Writing good code is a skill which is very close to unrelated to breaking into computers. I’ve met script kiddies; most cannot code at all. I’ve met hackers; most have nothing but disdain for those who break into computers. The two groups have a -very- tiny overlap; you’re more likely to find correlations among hackers who like the color red than those who are crackers.
The only examples I can think of as hacking being used for evil is the writers of complex malicious code. Most malicious code is -not- written by hackers. You could, however, make the case that a polymorphic virus including an smtp server, etc, written in assembly language, is by a hacker; if the author then infects anyone with it, that’s being used for evil.

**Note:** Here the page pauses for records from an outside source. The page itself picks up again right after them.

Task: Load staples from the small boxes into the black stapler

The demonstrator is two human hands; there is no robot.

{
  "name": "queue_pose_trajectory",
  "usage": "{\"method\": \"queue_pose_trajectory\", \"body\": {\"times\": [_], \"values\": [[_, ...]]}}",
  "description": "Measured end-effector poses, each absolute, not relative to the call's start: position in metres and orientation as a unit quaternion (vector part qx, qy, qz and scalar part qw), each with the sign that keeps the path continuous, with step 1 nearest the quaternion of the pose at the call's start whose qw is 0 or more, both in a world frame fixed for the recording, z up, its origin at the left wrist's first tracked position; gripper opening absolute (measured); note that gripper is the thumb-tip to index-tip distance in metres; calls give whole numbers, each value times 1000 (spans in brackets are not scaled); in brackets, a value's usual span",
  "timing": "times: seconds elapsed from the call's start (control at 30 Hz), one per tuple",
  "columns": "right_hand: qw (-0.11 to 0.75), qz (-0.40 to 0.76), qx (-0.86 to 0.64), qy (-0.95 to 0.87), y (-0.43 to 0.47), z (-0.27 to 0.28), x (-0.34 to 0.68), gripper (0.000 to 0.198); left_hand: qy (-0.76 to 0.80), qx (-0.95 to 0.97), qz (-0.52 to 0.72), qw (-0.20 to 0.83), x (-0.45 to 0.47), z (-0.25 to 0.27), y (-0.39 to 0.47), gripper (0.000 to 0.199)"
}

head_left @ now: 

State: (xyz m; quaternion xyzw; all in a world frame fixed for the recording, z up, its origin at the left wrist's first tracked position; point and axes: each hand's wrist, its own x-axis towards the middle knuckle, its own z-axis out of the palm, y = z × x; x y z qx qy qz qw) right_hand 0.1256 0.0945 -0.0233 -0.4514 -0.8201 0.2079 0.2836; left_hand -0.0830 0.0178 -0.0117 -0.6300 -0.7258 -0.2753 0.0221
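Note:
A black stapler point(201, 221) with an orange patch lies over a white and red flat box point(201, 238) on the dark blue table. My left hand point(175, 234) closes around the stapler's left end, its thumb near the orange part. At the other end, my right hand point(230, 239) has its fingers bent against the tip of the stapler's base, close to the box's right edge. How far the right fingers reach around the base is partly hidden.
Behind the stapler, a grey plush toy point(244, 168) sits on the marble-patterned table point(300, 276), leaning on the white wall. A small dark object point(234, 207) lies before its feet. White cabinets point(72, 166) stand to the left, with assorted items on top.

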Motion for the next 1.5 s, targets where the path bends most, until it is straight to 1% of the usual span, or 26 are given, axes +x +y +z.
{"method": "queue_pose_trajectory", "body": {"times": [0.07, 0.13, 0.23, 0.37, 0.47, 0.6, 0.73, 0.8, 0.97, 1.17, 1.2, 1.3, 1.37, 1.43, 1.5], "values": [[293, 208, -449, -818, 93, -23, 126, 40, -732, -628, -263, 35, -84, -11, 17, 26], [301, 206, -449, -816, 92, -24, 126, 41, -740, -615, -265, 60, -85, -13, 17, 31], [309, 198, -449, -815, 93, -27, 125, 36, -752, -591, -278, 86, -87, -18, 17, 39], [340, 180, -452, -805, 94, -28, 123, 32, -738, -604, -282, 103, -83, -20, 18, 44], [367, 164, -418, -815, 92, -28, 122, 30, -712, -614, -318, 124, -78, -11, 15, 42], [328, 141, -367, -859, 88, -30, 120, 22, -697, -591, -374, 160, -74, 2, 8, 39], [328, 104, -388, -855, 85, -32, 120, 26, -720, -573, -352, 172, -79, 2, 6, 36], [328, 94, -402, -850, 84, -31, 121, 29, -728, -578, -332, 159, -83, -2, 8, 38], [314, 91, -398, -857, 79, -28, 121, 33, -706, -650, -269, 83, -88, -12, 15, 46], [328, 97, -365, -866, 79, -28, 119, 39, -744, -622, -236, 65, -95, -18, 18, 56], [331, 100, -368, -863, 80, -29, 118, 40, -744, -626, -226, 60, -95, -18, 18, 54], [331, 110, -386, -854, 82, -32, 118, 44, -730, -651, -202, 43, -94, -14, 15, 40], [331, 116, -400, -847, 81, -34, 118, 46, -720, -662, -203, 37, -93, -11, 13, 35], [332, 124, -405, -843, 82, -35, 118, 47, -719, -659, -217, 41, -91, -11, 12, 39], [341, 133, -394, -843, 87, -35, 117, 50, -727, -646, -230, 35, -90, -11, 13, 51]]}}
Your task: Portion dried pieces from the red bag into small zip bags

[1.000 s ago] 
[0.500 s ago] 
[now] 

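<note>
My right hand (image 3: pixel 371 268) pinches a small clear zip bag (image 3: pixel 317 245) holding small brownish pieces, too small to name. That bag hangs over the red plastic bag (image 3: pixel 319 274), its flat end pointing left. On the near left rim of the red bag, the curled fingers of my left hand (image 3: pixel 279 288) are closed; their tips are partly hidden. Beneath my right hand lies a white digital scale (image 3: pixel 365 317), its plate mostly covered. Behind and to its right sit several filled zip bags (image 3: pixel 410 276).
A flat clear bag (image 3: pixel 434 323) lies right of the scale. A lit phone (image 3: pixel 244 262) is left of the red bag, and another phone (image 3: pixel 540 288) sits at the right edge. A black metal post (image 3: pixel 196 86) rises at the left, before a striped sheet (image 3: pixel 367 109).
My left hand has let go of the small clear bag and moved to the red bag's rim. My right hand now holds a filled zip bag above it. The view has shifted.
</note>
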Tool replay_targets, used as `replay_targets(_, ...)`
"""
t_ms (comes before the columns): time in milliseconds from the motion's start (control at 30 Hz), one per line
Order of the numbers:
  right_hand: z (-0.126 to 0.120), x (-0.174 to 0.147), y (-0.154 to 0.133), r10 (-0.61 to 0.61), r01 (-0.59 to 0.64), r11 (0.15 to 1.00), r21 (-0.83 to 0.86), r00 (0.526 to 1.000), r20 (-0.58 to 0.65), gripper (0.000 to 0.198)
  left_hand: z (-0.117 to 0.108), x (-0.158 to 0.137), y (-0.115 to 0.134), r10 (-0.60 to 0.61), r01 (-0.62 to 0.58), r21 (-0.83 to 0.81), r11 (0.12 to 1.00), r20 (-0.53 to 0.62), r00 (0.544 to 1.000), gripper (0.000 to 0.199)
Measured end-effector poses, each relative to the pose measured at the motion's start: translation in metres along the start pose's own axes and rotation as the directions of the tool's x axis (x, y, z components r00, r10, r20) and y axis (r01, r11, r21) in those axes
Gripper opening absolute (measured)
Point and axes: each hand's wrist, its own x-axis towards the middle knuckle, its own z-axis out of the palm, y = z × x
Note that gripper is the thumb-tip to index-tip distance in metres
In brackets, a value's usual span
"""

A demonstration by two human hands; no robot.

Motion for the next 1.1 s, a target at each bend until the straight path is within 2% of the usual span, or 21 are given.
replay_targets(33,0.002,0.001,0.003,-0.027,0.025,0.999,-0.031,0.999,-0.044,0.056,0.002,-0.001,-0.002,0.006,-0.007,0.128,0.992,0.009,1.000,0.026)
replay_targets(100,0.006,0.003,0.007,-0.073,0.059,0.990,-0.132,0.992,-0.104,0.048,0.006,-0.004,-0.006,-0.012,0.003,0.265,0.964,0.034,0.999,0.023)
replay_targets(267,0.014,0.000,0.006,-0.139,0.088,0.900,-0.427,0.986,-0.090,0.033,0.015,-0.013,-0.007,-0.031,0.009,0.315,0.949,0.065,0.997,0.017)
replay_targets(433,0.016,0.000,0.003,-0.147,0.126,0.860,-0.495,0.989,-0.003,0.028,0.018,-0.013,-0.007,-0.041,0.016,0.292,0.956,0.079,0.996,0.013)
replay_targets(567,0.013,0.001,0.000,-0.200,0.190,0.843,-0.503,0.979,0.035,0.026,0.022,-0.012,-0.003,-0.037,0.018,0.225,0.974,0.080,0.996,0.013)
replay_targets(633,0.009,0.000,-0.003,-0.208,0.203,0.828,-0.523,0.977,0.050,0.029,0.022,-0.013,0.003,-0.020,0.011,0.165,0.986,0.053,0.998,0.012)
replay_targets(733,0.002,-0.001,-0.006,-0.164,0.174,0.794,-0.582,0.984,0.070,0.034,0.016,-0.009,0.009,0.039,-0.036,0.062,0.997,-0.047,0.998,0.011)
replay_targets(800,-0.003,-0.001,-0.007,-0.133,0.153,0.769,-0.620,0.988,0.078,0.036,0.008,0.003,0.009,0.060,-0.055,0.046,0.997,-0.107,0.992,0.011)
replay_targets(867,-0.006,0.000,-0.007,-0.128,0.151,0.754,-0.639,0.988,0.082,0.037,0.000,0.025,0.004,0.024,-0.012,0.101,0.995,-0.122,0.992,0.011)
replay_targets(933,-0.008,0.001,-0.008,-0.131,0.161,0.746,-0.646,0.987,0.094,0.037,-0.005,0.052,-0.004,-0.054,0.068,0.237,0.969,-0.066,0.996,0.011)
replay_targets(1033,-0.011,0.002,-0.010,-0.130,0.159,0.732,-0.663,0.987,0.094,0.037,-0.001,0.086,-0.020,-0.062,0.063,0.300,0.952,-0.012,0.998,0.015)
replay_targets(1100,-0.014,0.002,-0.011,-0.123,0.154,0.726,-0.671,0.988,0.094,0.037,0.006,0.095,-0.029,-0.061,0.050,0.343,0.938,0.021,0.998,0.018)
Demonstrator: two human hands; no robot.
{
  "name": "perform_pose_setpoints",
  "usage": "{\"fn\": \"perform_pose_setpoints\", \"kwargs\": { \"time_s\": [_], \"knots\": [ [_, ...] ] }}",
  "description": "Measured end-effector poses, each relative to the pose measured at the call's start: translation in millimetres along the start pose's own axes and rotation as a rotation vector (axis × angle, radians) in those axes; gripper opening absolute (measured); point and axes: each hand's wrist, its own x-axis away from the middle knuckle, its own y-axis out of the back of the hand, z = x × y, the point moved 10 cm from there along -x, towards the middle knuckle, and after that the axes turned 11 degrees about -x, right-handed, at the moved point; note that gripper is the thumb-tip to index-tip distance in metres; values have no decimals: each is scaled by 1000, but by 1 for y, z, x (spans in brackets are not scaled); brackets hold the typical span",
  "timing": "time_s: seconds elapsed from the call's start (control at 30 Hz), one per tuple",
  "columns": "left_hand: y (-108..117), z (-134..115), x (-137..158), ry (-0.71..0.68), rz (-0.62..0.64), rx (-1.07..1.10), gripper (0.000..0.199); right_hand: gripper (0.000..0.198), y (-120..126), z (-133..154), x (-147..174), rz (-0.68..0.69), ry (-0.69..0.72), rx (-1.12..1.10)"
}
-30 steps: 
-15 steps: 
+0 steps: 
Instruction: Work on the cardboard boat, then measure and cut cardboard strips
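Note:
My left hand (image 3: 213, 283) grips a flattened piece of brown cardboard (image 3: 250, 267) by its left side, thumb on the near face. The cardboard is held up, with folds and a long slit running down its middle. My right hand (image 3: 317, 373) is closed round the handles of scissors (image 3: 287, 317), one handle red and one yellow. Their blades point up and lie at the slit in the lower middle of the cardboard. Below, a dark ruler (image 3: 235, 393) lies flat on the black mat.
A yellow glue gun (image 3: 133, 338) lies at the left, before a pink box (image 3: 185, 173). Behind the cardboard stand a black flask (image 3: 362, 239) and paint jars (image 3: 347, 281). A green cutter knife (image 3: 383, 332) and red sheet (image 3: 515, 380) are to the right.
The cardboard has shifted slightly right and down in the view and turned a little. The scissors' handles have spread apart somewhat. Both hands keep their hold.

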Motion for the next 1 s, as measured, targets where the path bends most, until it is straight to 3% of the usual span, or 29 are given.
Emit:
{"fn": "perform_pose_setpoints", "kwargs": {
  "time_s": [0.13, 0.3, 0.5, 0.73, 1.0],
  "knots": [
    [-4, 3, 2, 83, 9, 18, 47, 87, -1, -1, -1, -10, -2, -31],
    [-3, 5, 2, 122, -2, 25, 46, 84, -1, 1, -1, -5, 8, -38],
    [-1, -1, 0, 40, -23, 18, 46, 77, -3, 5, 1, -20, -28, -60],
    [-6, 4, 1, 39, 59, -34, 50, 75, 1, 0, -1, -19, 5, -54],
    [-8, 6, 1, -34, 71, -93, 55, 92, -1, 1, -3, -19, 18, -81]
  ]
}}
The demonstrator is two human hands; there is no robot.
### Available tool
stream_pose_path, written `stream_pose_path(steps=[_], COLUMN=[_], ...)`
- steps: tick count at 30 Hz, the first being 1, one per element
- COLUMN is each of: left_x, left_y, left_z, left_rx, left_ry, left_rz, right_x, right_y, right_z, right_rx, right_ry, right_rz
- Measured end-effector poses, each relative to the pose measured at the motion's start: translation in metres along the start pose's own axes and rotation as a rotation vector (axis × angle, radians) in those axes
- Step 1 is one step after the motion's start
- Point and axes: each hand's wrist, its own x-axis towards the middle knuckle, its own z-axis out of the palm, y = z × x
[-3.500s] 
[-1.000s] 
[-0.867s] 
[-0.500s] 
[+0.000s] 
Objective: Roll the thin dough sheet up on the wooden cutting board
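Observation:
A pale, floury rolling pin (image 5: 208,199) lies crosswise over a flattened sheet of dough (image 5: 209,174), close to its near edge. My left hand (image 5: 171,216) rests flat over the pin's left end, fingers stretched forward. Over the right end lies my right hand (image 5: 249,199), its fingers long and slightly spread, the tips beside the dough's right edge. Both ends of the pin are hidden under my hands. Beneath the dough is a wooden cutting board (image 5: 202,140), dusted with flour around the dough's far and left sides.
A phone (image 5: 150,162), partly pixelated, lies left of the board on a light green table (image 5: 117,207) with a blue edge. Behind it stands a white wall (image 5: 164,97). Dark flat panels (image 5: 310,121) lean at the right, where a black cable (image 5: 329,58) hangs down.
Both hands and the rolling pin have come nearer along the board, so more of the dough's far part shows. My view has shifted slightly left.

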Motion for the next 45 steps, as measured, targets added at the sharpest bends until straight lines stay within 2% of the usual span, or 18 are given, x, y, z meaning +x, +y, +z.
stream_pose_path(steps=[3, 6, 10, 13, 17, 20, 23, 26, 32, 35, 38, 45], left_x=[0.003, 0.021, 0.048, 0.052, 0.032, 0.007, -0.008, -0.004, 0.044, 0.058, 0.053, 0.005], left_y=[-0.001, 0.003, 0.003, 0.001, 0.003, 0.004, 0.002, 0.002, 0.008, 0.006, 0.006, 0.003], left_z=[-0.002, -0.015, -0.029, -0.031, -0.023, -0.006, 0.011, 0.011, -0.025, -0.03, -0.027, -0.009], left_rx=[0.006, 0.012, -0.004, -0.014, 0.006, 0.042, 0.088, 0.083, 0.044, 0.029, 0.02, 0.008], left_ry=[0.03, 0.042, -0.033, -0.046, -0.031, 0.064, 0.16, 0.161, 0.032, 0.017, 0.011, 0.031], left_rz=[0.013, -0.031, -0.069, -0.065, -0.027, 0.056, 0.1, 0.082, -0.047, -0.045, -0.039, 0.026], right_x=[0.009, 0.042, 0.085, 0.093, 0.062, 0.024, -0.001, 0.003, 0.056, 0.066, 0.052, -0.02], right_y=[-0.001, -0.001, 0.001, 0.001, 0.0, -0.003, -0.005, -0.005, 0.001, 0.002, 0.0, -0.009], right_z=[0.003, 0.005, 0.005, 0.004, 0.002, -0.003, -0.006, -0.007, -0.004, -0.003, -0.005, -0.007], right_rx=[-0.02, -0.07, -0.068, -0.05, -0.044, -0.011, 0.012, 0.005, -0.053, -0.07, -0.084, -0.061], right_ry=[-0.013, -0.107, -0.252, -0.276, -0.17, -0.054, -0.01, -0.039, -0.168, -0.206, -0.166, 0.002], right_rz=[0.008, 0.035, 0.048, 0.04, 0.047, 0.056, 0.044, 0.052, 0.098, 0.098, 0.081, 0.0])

Hacking, in both definitions being debated here, encompases skill sets with basically no overlap beyond “ability to move a mouse”. Wizard programmers have more in common with people who win photoshop contests than with your average cracker. Your average cracker has more in common with people who use IM a lot.
Ability can be used for good and evil. Hacking is not just one skill set. Common usage has been determined already; it is not the same as usage among some technical people.
What’s left to debate? Use the word you want; explain which meaning you’re using if it’s unclear.
Many other english words have multiple, even contradictory, meanings. I fail to see why this is such a big deal.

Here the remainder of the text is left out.